Gianluca Giuliano segretario nazionale della UGL Salute e Stefano Tabarelli, segretario regionale della UGL Salute Veneto sono intervenuti con decisione contro le strutture di pronto soccorso a pagamento. Un modo di gestire le cure nelle situazioni di emergenza che di fatto crea una discriminazione tra chi può e non può permettersi di spendere per avere assistenza medica: “Lottiamo da sempre per una sanità giusta, di qualità, vicina ai bisogni dei cittadini ed attenta ai diritti degli operatori – dicono Giuliano e Tabarelli -. La notizia del Pronto Soccorso a pagamento, che giunge da Legnago in Veneto, dimostra come la situazione in alcuni frangenti stia sfuggendo di mano”.

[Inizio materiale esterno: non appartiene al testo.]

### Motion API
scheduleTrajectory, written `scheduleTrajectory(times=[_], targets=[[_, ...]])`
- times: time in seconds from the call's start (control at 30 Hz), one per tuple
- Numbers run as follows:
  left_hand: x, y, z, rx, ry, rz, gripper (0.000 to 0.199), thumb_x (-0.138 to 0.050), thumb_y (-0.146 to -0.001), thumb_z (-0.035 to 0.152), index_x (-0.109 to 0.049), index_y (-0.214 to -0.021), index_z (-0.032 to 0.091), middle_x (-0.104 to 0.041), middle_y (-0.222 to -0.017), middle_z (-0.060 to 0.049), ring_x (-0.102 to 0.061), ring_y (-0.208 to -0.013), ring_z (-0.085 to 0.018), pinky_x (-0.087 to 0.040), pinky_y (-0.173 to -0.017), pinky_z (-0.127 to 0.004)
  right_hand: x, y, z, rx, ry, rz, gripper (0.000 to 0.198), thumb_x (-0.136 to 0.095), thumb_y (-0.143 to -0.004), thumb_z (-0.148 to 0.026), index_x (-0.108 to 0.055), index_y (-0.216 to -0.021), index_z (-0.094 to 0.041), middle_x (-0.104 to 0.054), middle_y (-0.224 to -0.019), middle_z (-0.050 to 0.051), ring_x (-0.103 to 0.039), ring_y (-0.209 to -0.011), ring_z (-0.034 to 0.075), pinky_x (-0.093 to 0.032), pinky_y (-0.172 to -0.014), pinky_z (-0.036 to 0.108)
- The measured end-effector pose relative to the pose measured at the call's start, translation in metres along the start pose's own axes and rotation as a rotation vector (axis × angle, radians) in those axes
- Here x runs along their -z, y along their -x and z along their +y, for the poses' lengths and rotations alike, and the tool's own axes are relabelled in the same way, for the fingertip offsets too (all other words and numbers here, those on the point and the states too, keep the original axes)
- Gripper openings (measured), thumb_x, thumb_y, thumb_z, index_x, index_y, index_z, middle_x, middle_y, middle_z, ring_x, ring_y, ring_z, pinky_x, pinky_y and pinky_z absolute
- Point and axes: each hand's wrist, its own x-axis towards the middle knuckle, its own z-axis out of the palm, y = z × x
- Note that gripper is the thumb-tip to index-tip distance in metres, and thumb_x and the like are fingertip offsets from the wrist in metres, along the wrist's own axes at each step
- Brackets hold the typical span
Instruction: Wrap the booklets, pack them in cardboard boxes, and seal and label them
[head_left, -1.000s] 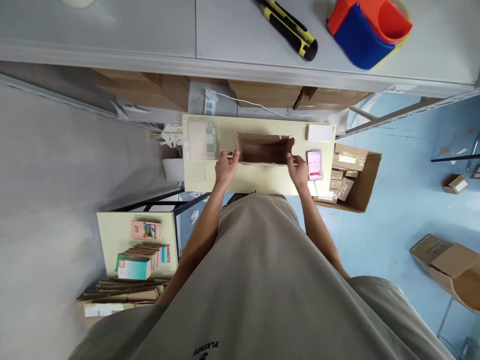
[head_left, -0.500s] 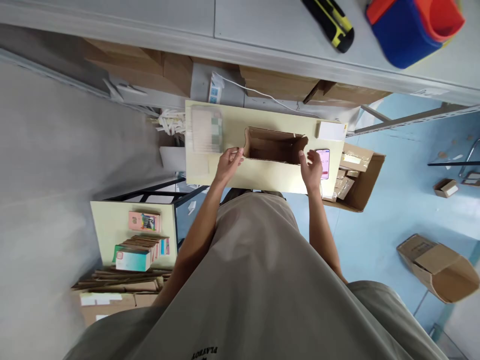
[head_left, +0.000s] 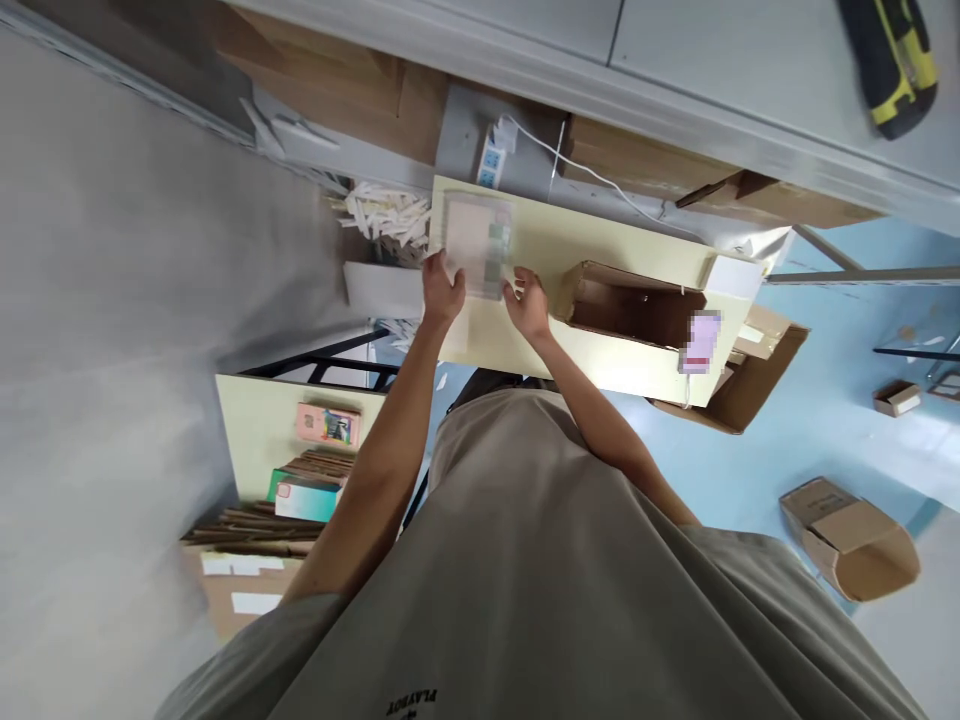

Giuliano e Tabarelli di UGL
Gianluca Giuliano segretario nazionale e Stefano Tabarelli, segretario regionale Veneto di UGL Salute

I due sindacalisti sottolineano come l’apertura di un Pronto Soccorso a pagamento per codici bianchi e verdi vada contro ogni principio di sanità universalistica, vicina alle esigenze della gente. Questo tipo di struttura sanitaria, aggiungono: “calpesta l’articolo 32 della costituzione che recita: La Repubblica tutela la salute come fondamentale diritto dell’individuo e interesse della collettività, e garantisce cure gratuite agli indigenti. Da quanto appreso dagli organi di stampa, sarebbero nel frattempo intervenuti, nella struttura di Legnago, i Nas ravvisando la mancanza di autorizzazioni per svolgere tale attività”. Questo però non significa che si possa abbassare la guardia sulla questione: “Non possiamo rimanere immobili di fronte a tutto ciò. La carenza cronica di personale negli organici e l’assottigliarsi costante delle fila dei medici di base sono solo alcune delle cause. Chiediamo un intervento immediato delle istituzioni. Curarsi non deve e non dovrà mai essere un lusso per gli italiani”.